E ainda houve tempo para as já tradicionais machadadas à comunicação social.

"Temos uma comunicação social que nos hostiliza. Ouvi um comentador desportivo dizer que eu mantinha o discurso contra a imprensa lisboeta e que a candidatura do meu adversário era para combater isso. É verdade, basta ouvir diariamente o programa da televisão da CMTV para se sentir a vontade com que eles querem ver-me daqui para fora. Sou atacado e até insultado, mas isso só me dá força. Enquanto sentir quer as televisões e comunicação social de Lisboa me quer verem daqui para fora, eu piso bem os pés no chão e digo: vamos em frente, FC Porto".

(Mais à frente, no final do discurso, dois jornalistas foram atingidos com isqueiros vindos das bancadas do Coliseu. Fica entre parênteses por respeito à organização da candidatura, que prontamente lamentou o sucedido)

Pinto da Costa prosseguiu e com o mesmo destinatário.

"Era fácil dizer 42 anos depois, basta. Eu não fui no canto da sereia, estou aqui para levar o FC Porto em frente. Não sou o presidente dos presidentes porque muitos já não existem entre nós, sou o presidente do FC Porto, o presidente de todos vós porque pretendem que continue. Fico orgulhoso por ver tantos atletas que não passaram, estiveram no clube. Que fixem bem, não como slogan mas como estado de alma: todos pelo FC Porto. Se todos estivermos assim, o FC Porto, o Porto e o próprio país estará melhor. Viva o FC Porto!", rematou perante uma audiência calorosa que cantava a plenos pulmões os principais cânticos de apoio ao seu presidente.

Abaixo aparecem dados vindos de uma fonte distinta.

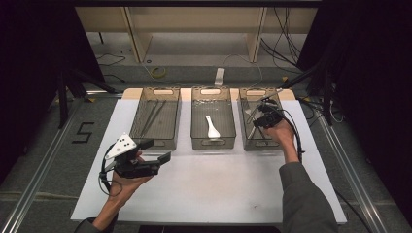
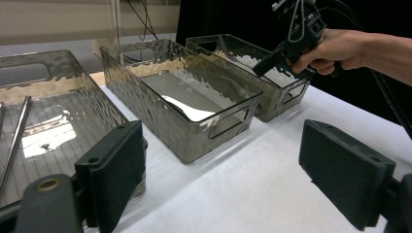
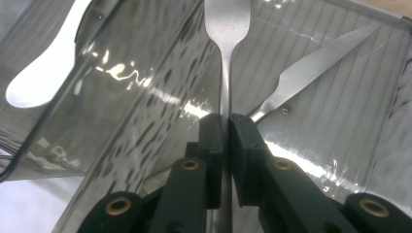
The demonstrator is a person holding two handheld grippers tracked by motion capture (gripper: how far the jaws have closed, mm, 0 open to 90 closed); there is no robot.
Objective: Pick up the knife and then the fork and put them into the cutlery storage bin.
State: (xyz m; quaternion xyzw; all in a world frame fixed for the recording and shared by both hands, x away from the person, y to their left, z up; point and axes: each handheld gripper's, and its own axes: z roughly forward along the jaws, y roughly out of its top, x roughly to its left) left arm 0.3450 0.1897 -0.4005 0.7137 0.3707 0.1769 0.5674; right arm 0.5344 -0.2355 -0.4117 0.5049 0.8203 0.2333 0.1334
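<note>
My right gripper (image 3: 226, 126) is shut on the handle of a steel fork (image 3: 226, 29), whose head points away over the ribbed floor of the right clear bin (image 3: 340, 121). A serrated steel knife (image 3: 320, 63) lies beside the fork in that bin. In the high view the right gripper (image 1: 262, 119) reaches down into the right bin (image 1: 260, 144). My left gripper (image 1: 158, 151) hovers open over the white table, in front of the left bin (image 1: 156, 141); its jaws (image 2: 228, 170) stand wide apart with nothing between them. A white spoon (image 1: 212, 127) lies in the middle bin (image 1: 213, 141).
Long metal chopsticks (image 1: 153, 116) lie in the left bin. The three bins stand in a row at the far half of the white table (image 1: 218, 184). Cables and a shelf frame stand on the floor beyond the table; metal rails run along both sides.
</note>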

A tarde ficaria marcada pelo abraço de Sérgio Conceição a Pinto da Costa, logo após o discurso. O técnico do FC Porto chegou já depois do início da cerimónia, esteve a assistir de forma discreta ao discurso e apenas se aproximou do palco para cumprimentar o dirigente portista, num momento de profunda emotividade. Depois, voltou a desaparecer e nunca mais foi visto no Coliseu. O gesto é de um simbolismo evidente e contraria o seu absoluto afastamento que o técnico portista tem defendido desde a candidatura anunciada de André Villas-Boas. Poderá ser apenas um abraço, é certo, mas a mensagem inevitável - independentemente da sua interpretação - é de que Sérgio Conceição está ao lado de Pinto da Costa.

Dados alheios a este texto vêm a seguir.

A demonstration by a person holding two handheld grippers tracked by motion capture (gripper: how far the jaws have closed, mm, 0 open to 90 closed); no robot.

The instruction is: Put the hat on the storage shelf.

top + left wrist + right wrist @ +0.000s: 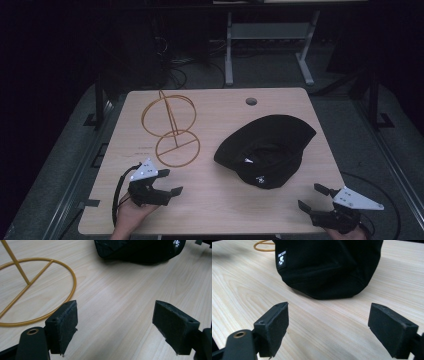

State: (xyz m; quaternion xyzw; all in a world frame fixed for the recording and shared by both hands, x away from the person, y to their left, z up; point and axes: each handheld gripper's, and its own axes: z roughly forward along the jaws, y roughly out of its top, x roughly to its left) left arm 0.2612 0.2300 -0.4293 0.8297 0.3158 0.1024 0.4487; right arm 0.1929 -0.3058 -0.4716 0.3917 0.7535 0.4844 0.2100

Apresentação da candidatura de Pinto da Costa à presidência do FC Porto
Apresentação da candidatura de Pinto da Costa à presidência do FC Porto Jorge Nuno Pinto da Costa (D), é cumprimentado pelo treinador do FC Porto, Sérgio Conceição (E), durante a apresentação da sua candidatura à presidência do Futebol Clube do Porto, no Coliseu do Porto, 4 de fevereiro de 2024. Pinto da Costa, de 86 anos, concorrerá a um 16.º mandato seguido à frente do FC Porto, numa fase em que é o dirigente com mais títulos e longevidade do futebol mundial, tendo sido eleito pela primeira vez como 33.º presidente da história do clube em abril de 1982. JOSÉ COELHO/LUSA créditos: © 2024 LUSA - Agência de Notícias de Portugal, S.A.

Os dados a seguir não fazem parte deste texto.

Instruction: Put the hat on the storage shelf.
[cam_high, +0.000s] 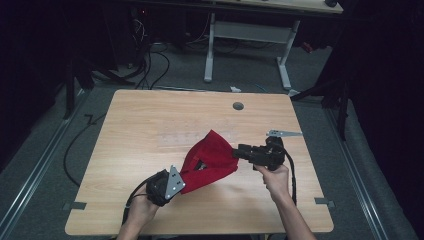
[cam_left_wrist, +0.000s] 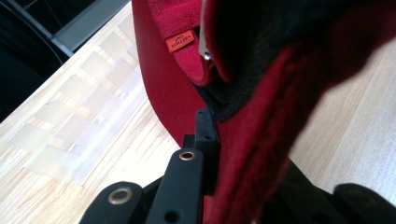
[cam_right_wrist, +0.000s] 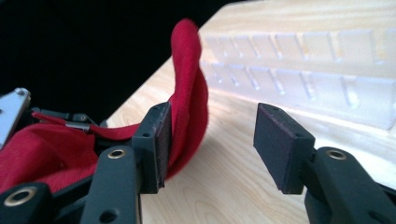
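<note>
A wooden table (cam_high: 150, 120) stands in a dark room; a red cap (cam_high: 210, 160) is lifted above its near middle. The left gripper (cam_high: 181, 184) is clenched on the cap's near edge; the right gripper (cam_high: 239, 151), beside its far-right side, has released, jaws apart

I am seeing the red fabric cap (cam_high: 210, 160) lying near the middle of the light wooden tabletop (cam_high: 150, 125), stretched between my two claws. My left claw (cam_high: 181, 182) is sitting at its near-left end, clamped on the edge. My right claw (cam_high: 239, 151) is standing at its right end, jaws apart, one pad beside the cloth. A clear plastic compartment tray (cam_right_wrist: 317, 70) is lying behind the cap, farther from me.
</note>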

Mais tarde, aos jornalistas, o líder recusou a ideia de que o técnico seja um "triunfo eleitoral" seu e aproveitou para enviar um abraço ao seu "amigo" Fernando Madureira - porque "os amigos são para as ocasiões" - a braços com a justiça no âmbito da Operação Pretoriano. Em modo 'Marcelo', Pinto da Costa não abandonou o Coliseu sem as habituais selfies com os os pacientes adeptos presentes, acabando por 'desaparecer' sem atravessar a saída principal, onde alguns apoiantes ainda aguardavam a sua passagem, mas em vão.

O anúncio da candidatura tinha chegado ao fim e estava, finalmente, desfeito o tabu: Pinto da Costa vai mesmo avançar para a corrida a um 16.º mandato à frente da presidência dos dragões. Espera-se que nas próximas semanas haja novidades sobre os nomes apresentados para a nova lista do presidente portista, que deverá contar com sangue novo nas principais pastas.

Até lá, e para que não haja dúvidas do outro lado, deixou claro que a luta será renhida: "Este será o meu último mandato, mas vou cumpri-lo até ao fim (...) Até à morte, defenderei os interesses do FC Porto".

Posto isto, resta-nos uma certeza: independentemente do desfecho das eleições de abril, é incontornável o momento ímpar da história do FC Porto. E ainda agora começou.